Webhooks
Subscribe to workspace events and deliver signed JSON payloads to your HTTPS endpoints.
Register a subscription
POST https://api.gospace.ai/v1/webhooks/webhooks
Authorization: Bearer <access_token>
Content-Type: application/json
# Alternatively, use an API key:
# x-api-key: <workspace_api_key>
{
"endpoint": "https://example.com/gospace/webhooks",
"secret": "whsec_123",
"events": ["FORECASTING_FINISHED", "RECOMMENDATION_CREATED"]
}
Delivery
- Events are delivered via HTTPS
POST. - Each delivery includes an event type and a unique request ID.
- If you set a
secret, requests are signed so you can verify authenticity.
Verify signatures
- Compute the signature as
hex(hmac_sha256(raw_body, secret)). - Compare the signature using a constant-time check.
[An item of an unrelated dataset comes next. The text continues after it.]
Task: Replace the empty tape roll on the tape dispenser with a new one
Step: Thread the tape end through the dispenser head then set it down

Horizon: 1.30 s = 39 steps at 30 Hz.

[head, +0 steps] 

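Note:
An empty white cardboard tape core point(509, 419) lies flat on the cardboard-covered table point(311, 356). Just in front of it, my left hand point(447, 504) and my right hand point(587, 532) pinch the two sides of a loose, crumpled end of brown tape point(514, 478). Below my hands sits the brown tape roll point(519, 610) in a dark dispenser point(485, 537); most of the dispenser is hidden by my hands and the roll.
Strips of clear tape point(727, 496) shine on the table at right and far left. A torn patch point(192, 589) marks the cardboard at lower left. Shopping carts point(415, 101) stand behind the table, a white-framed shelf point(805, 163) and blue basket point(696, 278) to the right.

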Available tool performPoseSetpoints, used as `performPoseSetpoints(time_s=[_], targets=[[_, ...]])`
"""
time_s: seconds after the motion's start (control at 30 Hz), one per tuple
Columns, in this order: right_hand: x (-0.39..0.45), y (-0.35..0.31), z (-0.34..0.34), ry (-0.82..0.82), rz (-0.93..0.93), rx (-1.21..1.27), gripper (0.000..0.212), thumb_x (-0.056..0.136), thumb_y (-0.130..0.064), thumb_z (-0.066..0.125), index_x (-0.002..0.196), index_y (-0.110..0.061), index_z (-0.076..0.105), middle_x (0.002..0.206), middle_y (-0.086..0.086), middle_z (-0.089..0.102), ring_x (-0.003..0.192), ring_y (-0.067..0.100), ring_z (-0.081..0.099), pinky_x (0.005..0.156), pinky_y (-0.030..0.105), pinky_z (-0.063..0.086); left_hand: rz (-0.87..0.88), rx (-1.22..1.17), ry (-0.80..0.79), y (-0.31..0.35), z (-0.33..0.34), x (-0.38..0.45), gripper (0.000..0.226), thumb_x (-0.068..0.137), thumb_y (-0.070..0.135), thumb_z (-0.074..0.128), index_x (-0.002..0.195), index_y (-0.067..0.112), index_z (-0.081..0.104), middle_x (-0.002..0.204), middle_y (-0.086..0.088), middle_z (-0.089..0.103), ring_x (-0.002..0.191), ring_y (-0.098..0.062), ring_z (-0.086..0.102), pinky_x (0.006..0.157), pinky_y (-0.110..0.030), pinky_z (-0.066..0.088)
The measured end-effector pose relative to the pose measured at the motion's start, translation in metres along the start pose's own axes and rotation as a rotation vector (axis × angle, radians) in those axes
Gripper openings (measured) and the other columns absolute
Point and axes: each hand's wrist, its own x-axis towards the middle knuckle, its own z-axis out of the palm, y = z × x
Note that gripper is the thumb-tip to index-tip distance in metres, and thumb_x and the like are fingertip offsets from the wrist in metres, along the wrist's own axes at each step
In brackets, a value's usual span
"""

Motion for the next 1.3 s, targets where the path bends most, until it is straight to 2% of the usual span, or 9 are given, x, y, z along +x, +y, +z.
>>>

- Rotate the secret if repeated failures occur or when rotating credentials elsewhere.
Manage webhooks
GET /v1/webhooks/webhooks
POST /v1/webhooks/webhooks
PATCH /v1/webhooks/webhooks/{webhook_id}
DELETE /v1/webhooks/webhooks/{webhook_id}
Sample payload
{
"event": "FORECASTING_FINISHED",
"workspace_id": "wrk_456",
"request_id": "req_01J0X0M7KNG7KQZ4XQY4J6V6P4",
"payload": {
"id": "job_01HZN4X2VWXK9K6FZC7YQTS9M1",
"status": "finished"
}
}
Verify signatures before processing events. If you receive repeated failures, rotate the webhook secret or disable the webhook in the Platform.